If I use CJDNS to do this, it seems like I have a lot more steps to do. I have
to copy everyone's pub key and setup ipv4 tunneling on each server?

With PeerVPN all I have to do is pick a single password and copy and paste it
to each other server while only needing to change the static IP.

------
fulafel
Original IPSec works like this too (in addition to the gateway mode). It's not
called VPN, because it's just a feature you enabled in IP - you have the same
address etc.

It failed to reach popularity largely because it used X.509 for keys and there
was no PKI. And bad UI and NAT and some other nails in the coffin.
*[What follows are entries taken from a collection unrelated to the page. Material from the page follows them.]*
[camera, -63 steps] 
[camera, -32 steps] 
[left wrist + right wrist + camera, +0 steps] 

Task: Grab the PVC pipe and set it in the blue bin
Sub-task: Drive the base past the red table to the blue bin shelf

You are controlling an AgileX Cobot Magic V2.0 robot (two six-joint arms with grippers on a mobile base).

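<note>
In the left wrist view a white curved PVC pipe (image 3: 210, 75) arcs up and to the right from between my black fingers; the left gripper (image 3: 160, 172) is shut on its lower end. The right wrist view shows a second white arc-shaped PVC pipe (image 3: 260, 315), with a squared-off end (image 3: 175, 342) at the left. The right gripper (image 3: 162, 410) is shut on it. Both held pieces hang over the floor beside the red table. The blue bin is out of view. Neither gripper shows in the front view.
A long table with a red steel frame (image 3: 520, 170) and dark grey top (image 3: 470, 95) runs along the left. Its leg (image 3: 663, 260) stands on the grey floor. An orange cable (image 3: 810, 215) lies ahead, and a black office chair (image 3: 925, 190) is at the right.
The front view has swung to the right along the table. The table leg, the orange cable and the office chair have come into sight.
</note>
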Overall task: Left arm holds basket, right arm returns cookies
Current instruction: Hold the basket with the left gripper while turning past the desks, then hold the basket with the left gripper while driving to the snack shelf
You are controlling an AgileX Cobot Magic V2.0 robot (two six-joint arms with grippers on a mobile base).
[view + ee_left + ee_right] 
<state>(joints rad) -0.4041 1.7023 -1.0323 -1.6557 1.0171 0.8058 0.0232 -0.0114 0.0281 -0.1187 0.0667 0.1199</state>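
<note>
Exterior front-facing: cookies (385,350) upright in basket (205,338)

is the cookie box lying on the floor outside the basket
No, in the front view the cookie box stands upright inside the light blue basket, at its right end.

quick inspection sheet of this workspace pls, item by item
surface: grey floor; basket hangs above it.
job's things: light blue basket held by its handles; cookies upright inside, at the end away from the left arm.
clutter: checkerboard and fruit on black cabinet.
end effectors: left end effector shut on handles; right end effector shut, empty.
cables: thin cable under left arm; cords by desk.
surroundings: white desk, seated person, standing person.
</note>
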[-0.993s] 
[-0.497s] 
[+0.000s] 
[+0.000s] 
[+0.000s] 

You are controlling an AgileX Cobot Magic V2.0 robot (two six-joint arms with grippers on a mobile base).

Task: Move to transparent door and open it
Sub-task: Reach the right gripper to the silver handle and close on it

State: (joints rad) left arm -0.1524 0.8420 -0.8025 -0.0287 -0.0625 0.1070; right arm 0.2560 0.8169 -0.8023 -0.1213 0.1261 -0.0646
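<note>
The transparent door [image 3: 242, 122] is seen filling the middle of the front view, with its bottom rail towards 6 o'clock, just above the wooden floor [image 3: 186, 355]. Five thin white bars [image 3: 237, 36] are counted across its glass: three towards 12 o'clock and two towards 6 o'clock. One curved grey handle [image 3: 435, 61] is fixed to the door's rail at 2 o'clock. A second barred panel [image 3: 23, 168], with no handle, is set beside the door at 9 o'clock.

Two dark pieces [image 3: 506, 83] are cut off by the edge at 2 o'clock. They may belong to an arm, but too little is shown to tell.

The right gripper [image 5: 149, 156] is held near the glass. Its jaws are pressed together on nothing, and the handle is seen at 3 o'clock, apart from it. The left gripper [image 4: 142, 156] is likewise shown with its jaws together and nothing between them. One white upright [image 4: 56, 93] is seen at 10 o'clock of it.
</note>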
But there was point when there was a more or less credible bright future
everybody running IPSec, no NAT and IPv6, and you wouldn't need firewalls
because you could just configure who you want to talk to using IPSec security
policy and strong authentication...

------
huhtenberg
This looks like OpenVPN with a peer discovery overlay. Or perhaps a bit like
Hamachi, but without NAT traversal and automatic rendezvous/discovery service.

[Edit] Hmmm, the homepage says

> Automatically builds tunnels through firewalls and NATs

but I don't see anything in the code that would suggest that it can connect
two NAT'ed peers directly. There's a relaying support and (I think) there's a
connect-back like option for asking others to connect to you if you are NATed.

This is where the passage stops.